Task →
Give back the full data, unchanged and complete.
[Data shown — start]
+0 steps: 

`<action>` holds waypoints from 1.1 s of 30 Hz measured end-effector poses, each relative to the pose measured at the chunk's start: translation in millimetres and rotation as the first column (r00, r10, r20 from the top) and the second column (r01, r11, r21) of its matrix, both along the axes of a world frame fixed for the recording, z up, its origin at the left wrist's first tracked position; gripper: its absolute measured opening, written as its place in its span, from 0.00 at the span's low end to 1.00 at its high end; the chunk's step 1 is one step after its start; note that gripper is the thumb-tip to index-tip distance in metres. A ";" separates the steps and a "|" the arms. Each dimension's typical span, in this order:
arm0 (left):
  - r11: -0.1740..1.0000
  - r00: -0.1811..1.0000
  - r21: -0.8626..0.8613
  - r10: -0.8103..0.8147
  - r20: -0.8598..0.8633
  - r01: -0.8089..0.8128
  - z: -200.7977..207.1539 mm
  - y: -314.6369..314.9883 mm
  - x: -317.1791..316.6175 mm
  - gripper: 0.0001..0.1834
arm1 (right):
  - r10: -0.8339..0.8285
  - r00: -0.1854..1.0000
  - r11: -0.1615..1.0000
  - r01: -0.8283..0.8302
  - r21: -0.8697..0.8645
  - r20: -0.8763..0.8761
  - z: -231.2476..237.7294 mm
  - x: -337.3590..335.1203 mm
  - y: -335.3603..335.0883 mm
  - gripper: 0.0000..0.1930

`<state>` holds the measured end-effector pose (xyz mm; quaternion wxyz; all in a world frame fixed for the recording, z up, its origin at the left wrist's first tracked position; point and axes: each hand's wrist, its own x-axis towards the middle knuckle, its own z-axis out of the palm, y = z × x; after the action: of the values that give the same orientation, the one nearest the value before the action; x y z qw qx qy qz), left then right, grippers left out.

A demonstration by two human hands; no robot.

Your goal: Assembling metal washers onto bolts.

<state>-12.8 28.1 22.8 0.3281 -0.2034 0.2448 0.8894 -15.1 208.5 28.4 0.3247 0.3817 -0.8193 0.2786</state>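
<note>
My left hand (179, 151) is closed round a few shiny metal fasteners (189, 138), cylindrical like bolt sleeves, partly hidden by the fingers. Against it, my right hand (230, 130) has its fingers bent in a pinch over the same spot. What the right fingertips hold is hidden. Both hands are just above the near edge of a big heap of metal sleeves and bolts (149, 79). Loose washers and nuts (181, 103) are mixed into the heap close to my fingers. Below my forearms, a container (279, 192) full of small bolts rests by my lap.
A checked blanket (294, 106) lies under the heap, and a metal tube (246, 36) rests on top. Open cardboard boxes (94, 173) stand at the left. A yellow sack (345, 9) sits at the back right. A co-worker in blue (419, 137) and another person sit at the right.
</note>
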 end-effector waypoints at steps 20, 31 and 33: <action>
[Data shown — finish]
Answer →
+0 steps: 

`<action>` holds waypoints from 1.1 s of 30 Hz measured end-effector poses, each relative to the pose measured at the chunk's start: translation in millimetres and rotation as the first column (r00, r10, r20 from the top) and the second column (r01, r11, r21) of its matrix, both along the axes of a world frame fixed for the recording, z up, its origin at the left wrist's first tracked position; gripper: its absolute measured opening, written as its place in its span, from 0.00 at the span's low end to 1.00 at its high end; the chunk's step 1 is one step after its start; note that gripper is the thumb-tip to index-tip distance in metres. A ";" separates the steps and a "|" the arms. Each dimension's typical span, in this order:
arm0 (left):
  - r11: -0.1740..1.0000
  - r00: -0.1811..1.0000
  - r21: -0.8626..0.8613
  - r10: -0.8103..0.8147
  - r20: -0.8598..0.8633
  - r01: -0.8089..0.8128
  - z: -200.7977..207.1539 mm
  - y: -314.6369..314.9883 mm
  - x: -317.1791..316.6175 mm
  - gripper: 0.0001..0.1834
arm1 (right):
  - r10: -0.8339..0.8285
  - r00: -0.1854..1.0000
  - r11: -0.1615..1.0000
  - r01: -0.8283..0.8302
  - r21: -0.8697..0.8645
  - r20: -0.8763..0.8761
  - z: -231.2476..237.7294 mm
  - x: -337.3590..335.1203 mm
  - y: -335.3603..335.0883 mm
  - gripper: 0.0000..0.1930

`<state>` holds the measured end-effector pose (xyz mm; quaternion wxyz; all in a world frame fixed for the recording, z up, its origin at the left wrist's first tracked position; point and axes: each hand's wrist, its own x-axis towards the middle knuckle, its own z-axis out of the palm, y = z × x; after the action: of the values that give the same orientation, the one nearest the value before the action; x y z qw qx qy qz), left then right, grippers left out.

A demonstration by two human hands; no robot.

Your goal: Assembling metal washers onto bolts.

<state>-12.8 28.1 22.8 0.3281 -0.2034 0.2448 0.8894 -15.1 208.5 28.4 0.3247 0.3817 -0.8193 0.2786</state>
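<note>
My left hand (179, 151) is closed round a few shiny metal fasteners (189, 138), cylindrical like bolt sleeves, partly hidden by the fingers. Against it, my right hand (230, 130) has its fingers bent in a pinch over the same spot. What the right fingertips hold is hidden. Both hands are just above the near edge of a big heap of metal sleeves and bolts (149, 79). Loose washers and nuts (181, 103) are mixed into the heap close to my fingers. Below my forearms, a container (279, 192) full of small bolts rests by my lap.
A checked blanket (294, 106) lies under the heap, and a metal tube (246, 36) rests on top. Open cardboard boxes (94, 173) stand at the left. A yellow sack (345, 9) sits at the back right. A co-worker in blue (419, 137) and another person sit at the right.
</note>
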 end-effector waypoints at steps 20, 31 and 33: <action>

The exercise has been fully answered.